A crescente influência das lógicas organizacionais faz com que o processo simbólico deixe de ser referência central, dando lugar ao economicismo e ao tecnocratismo. A crise da civilidade e a intensificação do narcisismo levam, assim, a uma emancipação do indivíduo de todo enquadramento normativo, aversão à esfera pública e sua conseqüente degradação. A liberdade passa a ser percebida como possível unicamente na esfera privada e gera a progressiva privatização da cidadania. Agora, num mundo totalmente estruturado em redes (networks) pelas tecnologias da informação, a vida social contemporânea vem a ser composta por uma infinidade de encontros e conexões temporários. O "projeto" é a ocasião única e o pretexto da conexão; os indivíduos que não têm projetos e não exploram as conexões da rede estão ameaçados de exclusão permanente, já que a metáfora da rede torna-se progressivamente a nova representação da sociedade.

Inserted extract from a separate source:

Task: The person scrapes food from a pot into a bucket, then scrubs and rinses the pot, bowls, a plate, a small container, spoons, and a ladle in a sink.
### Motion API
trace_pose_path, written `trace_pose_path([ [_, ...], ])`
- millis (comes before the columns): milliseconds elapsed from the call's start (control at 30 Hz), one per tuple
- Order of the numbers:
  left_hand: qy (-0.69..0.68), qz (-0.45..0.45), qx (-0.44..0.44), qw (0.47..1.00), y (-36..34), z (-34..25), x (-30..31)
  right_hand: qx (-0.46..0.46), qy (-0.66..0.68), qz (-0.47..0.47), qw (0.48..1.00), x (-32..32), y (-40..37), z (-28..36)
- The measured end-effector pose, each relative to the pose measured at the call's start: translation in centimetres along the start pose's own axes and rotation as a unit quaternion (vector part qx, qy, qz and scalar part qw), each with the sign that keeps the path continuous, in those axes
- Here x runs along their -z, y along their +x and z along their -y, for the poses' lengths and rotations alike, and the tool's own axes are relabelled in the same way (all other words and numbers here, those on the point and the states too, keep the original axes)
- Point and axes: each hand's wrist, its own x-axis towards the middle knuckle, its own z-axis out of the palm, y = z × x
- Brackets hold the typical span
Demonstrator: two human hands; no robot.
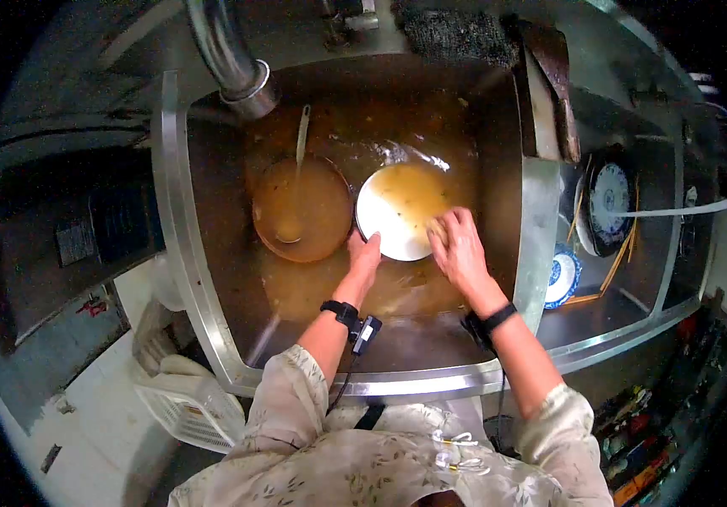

É a emergência de um mundo da interconexão: "estar ou não conectado", eis a questão à qual tendem a resumir-se a inclusão e a exclusão. O mundo da interconexão dilui a distinção entre a vida privada e a vida profissional. Nessas sociedades baseadas no conhecimento, a vigilância torna-se o modo básico de governança. As observações, registros e controles dos nossos passos e rastros são classificados por categorias relacionadas a conceitos de risco ou oportunidade; os códigos admitem ou excluem, conferem crédito ou desacreditam, classificam e discriminam construindo perfis de risco; e os olhos eletrônicos estão em toda parte, sem autorização – e muitas vezes sem a percepção – do cidadão controlado. Numa versão atual simultânea do Big brother de Orwell e do Panopticon de Bentham, poder e conhecimento realimentam-se em um processo circular. A "máquina de visão" deixou de ser um instrumento militar e passou a ser uma tecnologia civil banal; e o "grande olho" se torna uma arma do desejo, insaciável por mais informação.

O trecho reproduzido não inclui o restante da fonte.